Восемь месяцев тянулись как восемь веков, как вечность. Кто стал бы на защиту слабой женщины в этом жестоком мире, где гибнут целые земли, а люди и бог отворачиваются от них, словно бы и не видят?
Разве недорослый король венгров и его пышные баны шевельнули хоть пальцем, когда никчемный Бали-бег уничтожал Срем, сжигал его города, ставил частоколы из голов на полях, бросал несчастных под ноги Сулеймановым слонам? Или когда изнемогал Белград, а потом тысячи сербов, сбивая в кровь ноги на каменистых дорогах, шли в рабство в Стамбул?
А когда султанские ревущие пушки громили крепости Родоса, пришли ли на помощь христианским рыцарям император Карл, король Франциск, папа римский или всемогущая Венеция? До королевских ушей не докатился гром пушек, папа слал анафемы Лютеру, пресветлые купцы выжидали. Их провидур на Крите Доменико Тревизано держал свои корабли у восточной части острова и ждал, чем закончится все на Родосе. Каждый за себя — таково было время, вот и она, Хуррем, должна постоять сама за себя. Второй год она в султанском гареме, все переменилось для нее неожиданно и, казалось бы, радостно, а свобода была все так же далека и недостижима, как и в первый день, когда ступила на стамбульский берег вслед за своими подругами с железными ошейниками на нежных телах.
Прежде ее окружало равнодушие, теперь густой тучей окутывала враждебность, хоть и одетая в обманчивые одежды заискиванья. Заискивали перед нею одалиски, евнухи и их повелитель кизляр-ага, заискивала сама валиде, только султанская сестра Хатиджа кривила губы, завидя Хуррем, наверное, от тяжкой зависти. Потому что маленькая Хуррем носила в своем лоне священное семя Османов, а Хатиджа ходила пустая, как дом без хозяина, и не знала, когда и кому достанется, как распорядится ею вельможный брат, всесильный падишах.
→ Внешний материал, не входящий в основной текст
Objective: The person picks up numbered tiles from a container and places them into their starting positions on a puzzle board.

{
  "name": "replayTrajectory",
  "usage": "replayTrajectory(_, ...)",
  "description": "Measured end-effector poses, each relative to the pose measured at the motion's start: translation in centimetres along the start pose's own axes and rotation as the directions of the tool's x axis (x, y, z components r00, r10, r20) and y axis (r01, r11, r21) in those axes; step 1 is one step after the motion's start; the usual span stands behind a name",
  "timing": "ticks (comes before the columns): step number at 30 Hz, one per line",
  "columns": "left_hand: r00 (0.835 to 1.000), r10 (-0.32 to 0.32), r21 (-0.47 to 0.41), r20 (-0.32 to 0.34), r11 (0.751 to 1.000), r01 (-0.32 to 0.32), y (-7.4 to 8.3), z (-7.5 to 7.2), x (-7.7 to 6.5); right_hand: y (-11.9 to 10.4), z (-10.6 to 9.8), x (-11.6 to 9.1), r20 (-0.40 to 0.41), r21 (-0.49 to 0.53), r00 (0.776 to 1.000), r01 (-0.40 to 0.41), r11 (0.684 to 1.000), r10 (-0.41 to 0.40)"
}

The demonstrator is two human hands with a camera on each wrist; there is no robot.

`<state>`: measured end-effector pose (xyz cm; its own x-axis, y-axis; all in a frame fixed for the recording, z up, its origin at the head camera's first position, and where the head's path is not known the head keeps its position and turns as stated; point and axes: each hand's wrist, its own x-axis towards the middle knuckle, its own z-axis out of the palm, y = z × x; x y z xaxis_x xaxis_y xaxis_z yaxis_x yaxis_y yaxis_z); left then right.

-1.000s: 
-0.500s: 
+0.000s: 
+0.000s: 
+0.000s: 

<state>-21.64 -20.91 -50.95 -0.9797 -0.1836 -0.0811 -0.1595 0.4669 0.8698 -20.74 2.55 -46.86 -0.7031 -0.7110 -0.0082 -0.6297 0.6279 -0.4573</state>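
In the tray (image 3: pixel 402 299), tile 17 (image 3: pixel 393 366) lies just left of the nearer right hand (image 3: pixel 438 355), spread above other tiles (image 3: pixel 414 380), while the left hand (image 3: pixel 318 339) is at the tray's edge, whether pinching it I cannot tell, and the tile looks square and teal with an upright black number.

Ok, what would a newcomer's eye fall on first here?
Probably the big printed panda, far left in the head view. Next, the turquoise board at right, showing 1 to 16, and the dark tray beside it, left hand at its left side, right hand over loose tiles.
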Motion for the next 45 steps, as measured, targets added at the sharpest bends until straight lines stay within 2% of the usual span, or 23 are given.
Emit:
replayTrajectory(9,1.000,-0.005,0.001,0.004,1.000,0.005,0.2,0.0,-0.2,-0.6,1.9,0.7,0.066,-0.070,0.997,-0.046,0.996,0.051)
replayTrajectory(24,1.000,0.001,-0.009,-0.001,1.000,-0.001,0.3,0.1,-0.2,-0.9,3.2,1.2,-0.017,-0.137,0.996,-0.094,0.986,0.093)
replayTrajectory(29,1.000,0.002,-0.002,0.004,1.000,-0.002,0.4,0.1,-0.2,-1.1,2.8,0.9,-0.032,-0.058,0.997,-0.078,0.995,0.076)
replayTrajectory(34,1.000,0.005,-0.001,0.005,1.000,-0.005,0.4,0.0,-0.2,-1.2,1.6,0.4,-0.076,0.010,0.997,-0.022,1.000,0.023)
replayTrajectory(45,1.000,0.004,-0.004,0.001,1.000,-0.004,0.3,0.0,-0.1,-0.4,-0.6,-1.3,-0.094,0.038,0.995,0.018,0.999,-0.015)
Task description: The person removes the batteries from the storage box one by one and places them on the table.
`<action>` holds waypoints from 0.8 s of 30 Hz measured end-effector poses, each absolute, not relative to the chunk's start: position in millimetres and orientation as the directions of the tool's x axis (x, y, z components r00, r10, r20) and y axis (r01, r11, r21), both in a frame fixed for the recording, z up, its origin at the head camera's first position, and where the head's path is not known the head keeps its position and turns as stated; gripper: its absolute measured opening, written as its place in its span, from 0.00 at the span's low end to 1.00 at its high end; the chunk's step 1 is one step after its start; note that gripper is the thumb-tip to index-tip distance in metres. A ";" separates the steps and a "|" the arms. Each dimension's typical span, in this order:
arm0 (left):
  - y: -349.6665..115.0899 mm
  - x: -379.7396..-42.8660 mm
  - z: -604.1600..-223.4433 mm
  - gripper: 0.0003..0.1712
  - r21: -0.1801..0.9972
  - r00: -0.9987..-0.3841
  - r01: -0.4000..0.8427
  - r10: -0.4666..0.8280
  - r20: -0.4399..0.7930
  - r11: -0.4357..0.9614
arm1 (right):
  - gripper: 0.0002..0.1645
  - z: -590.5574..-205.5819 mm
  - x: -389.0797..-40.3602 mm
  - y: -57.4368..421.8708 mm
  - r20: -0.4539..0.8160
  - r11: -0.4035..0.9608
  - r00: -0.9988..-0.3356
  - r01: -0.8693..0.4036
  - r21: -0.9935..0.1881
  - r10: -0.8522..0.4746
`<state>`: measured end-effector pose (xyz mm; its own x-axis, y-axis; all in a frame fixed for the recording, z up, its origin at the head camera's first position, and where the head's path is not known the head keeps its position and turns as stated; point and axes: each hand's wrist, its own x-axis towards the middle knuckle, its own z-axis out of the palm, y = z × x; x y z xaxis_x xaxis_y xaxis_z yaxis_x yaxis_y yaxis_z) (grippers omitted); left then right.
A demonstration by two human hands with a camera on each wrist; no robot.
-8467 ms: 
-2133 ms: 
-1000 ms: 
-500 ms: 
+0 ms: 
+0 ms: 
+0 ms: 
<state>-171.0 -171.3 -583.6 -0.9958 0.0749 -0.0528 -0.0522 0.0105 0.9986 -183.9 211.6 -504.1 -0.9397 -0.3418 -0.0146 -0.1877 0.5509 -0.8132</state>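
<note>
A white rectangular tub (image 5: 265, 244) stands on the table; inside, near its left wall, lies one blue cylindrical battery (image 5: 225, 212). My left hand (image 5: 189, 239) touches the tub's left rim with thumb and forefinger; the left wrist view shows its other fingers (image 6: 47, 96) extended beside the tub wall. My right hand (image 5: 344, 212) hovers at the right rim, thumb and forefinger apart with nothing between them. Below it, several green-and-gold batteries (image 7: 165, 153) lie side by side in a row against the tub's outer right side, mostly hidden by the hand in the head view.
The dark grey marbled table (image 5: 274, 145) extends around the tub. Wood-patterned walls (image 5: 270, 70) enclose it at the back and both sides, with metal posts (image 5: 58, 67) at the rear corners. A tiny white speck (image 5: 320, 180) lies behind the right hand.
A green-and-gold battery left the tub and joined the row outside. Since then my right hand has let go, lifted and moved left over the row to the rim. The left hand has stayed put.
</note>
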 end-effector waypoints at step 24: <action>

Беременность, которой Хуррем не понимала, к которой не стремилась, какой, может, и не хотела, но приняла покорно и с надеждой на избавление от рабства, не принесла ей никакого священного трепета и не прибавила к радости жизни ничего нового. Отобрала что-то? Да. Невольно содрогалась, ощущая в себе злой плод Османов, горький плод неволи и насилия, но о том никто не должен был знать, теперь она ждала своей победы с еще большим нетерпением, нежели Сулейман под стенами Родоса, ждала возвеличения и вознесения и полнилась силой, гордостью и отвагой, какой и не подозревала в себе. Человека можно лишить всего — счастья, радости, свободы. Но не отваги. Когда-то Хуррем скрывала за деланной веселостью свою растерянность и страх, теперь выказывала перед всеми только отвагу. Чего ей бояться? Ходила по гарему, по садам, среди евнухов и одалисок еще чванливее, чем когда-то Махидевран, пугливые служанки облаком теней сопровождали ее всюду, не смея показаться на глаза, но и не отдаляясь слишком, чтобы по первому мановению брови маленькой Хуррем мигом оказаться возле нее и выполнить ее малейший каприз. Сколько было здесь, в густых садах, молодых, редкостной красоты женщин, свезенных со всего света, а только в ней дозревал священный плод Османов, только она сможет вырваться из унизительного рабства и еще покажет всем, как это надо делать!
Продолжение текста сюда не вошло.